Exercise description: The lines to return are those below that contain the word "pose".

╭──

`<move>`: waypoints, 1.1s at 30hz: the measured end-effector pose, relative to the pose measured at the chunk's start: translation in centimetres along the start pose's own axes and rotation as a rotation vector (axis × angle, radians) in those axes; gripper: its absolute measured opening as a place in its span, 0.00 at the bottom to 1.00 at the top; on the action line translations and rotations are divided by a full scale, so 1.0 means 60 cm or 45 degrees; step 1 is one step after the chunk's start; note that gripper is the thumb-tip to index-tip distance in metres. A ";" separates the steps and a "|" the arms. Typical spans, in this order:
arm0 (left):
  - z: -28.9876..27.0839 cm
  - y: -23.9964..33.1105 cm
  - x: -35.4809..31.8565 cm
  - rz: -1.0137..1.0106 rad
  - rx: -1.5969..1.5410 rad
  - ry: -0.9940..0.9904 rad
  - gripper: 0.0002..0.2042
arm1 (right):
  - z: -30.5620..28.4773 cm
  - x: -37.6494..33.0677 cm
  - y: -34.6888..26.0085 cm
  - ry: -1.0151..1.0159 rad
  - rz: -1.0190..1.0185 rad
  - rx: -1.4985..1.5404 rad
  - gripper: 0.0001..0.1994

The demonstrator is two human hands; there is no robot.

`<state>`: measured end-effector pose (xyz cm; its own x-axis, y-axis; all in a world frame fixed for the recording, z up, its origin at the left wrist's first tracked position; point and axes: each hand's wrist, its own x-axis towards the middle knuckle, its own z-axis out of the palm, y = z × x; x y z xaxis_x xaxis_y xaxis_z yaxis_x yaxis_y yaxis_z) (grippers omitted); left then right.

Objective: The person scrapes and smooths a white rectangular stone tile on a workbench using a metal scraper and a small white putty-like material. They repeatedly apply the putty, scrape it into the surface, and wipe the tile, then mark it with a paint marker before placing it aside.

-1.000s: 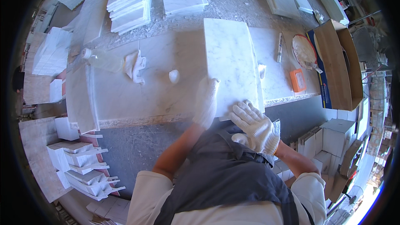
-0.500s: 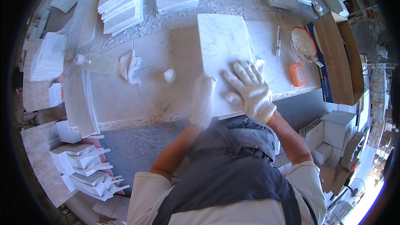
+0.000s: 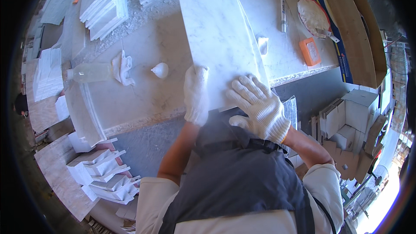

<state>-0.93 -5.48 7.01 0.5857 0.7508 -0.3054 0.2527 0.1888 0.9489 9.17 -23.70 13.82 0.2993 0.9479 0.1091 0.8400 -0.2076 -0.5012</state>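
A white marble tile with grey veins point(image 3: 221, 39) lies lengthwise in front of me, its near end at the workbench edge. Another slab edge shows just beneath its right side. My left hand point(image 3: 197, 96), in a white knitted glove, is closed around the tile's left edge near that end; its fingertips are partly hidden. On the tile's near right corner rests my gloved right hand point(image 3: 262, 108), fingers stretched out flat and thumb apart. Beside the tile on the right is a small white-bristled thing point(image 3: 263, 45). A small white cone-shaped piece point(image 3: 160, 70) sits left of it.
On the left are a clear bottle point(image 3: 92, 73) and a crumpled white cloth point(image 3: 123, 68). To the right lie a marker point(image 3: 283, 15), an orange block point(image 3: 310, 52), a round pan of pale paste point(image 3: 313, 14) and a cardboard box point(image 3: 351, 30). Tile stacks point(image 3: 104, 6) stand behind.
The tile has come nearer to me and turned slightly. My right hand has slid to its near right corner, while the left keeps its edge. The white-bristled thing shows more fully. The whole view has shifted.
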 end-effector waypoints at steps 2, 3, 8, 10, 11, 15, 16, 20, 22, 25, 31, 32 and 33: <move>-0.004 0.009 0.000 -0.046 -0.009 -0.029 0.22 | -0.007 -0.021 0.002 0.033 0.000 0.076 0.29; -0.006 0.015 0.000 -0.023 0.032 -0.054 0.22 | -0.009 -0.030 0.006 0.078 0.022 0.140 0.27; -0.020 0.046 -0.001 0.028 0.523 -0.113 0.19 | -0.005 -0.079 0.020 0.288 0.221 0.304 0.16; -0.026 0.058 0.000 0.040 1.059 -0.054 0.18 | 0.001 -0.096 0.028 0.319 0.257 0.317 0.14; -0.028 0.063 -0.005 0.065 1.022 -0.002 0.18 | 0.004 -0.105 0.031 0.291 0.303 0.341 0.14; -0.039 0.081 -0.022 0.305 0.970 0.115 0.19 | 0.013 -0.130 0.044 0.217 0.417 0.411 0.15; -0.039 0.082 -0.024 0.492 1.046 0.127 0.18 | 0.014 -0.133 0.047 0.199 0.430 0.422 0.15; -0.015 0.076 -0.024 0.917 1.167 0.067 0.18 | 0.013 -0.144 0.059 0.091 0.501 0.518 0.16; 0.005 0.067 -0.024 1.075 1.210 -0.040 0.21 | 0.012 -0.148 0.063 0.159 0.515 0.547 0.16; 0.024 0.060 -0.027 1.072 1.493 -0.218 0.21 | 0.009 -0.154 0.066 0.264 0.603 0.497 0.18; 0.047 0.056 -0.015 1.095 1.589 -0.314 0.21 | -0.013 -0.158 0.085 0.408 0.733 0.474 0.26; 0.051 0.055 -0.013 1.107 1.617 -0.318 0.21 | -0.018 -0.158 0.089 0.412 0.747 0.446 0.27; 0.055 0.054 -0.011 1.111 1.588 -0.299 0.21 | -0.023 -0.157 0.094 0.417 0.763 0.414 0.27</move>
<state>2.08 -7.47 10.02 0.9629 0.2071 0.1732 0.1709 -0.9642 0.2028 11.68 -34.15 11.16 0.8247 0.5643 -0.0378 0.3305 -0.5350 -0.7775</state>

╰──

Written reply:
`<move>`: waypoints, 1.1s at 30hz: the measured end-effector pose, relative to the pose measured at the chunk's start: translation in centimetres along the start pose's own axes and rotation as a rotation vector (axis × angle, radians) in those axes; gripper: its absolute measured opening as a place in its span, 0.00 at the bottom to 1.00 at the top; on the action line translations and rotations are divided by a full scale, so 1.0 means 60 cm or 45 degrees; step 1 is one step after the chunk's start; note that gripper is the thumb-tip to index-tip distance in metres. A ";" separates the steps and a "|" the arms. Typical spans, in this order:
`<state>`: measured end-effector pose (xyz cm; its own x-axis, y-axis; all in a world frame fixed for the recording, z up, its origin at the left wrist's first tracked position; point and axes: each hand's wrist, its own x-axis towards the middle knuckle, its own z-axis out of the palm, y = z × x; x y z xaxis_x xaxis_y xaxis_z yaxis_x yaxis_y yaxis_z) (grippers omitted); left then right.

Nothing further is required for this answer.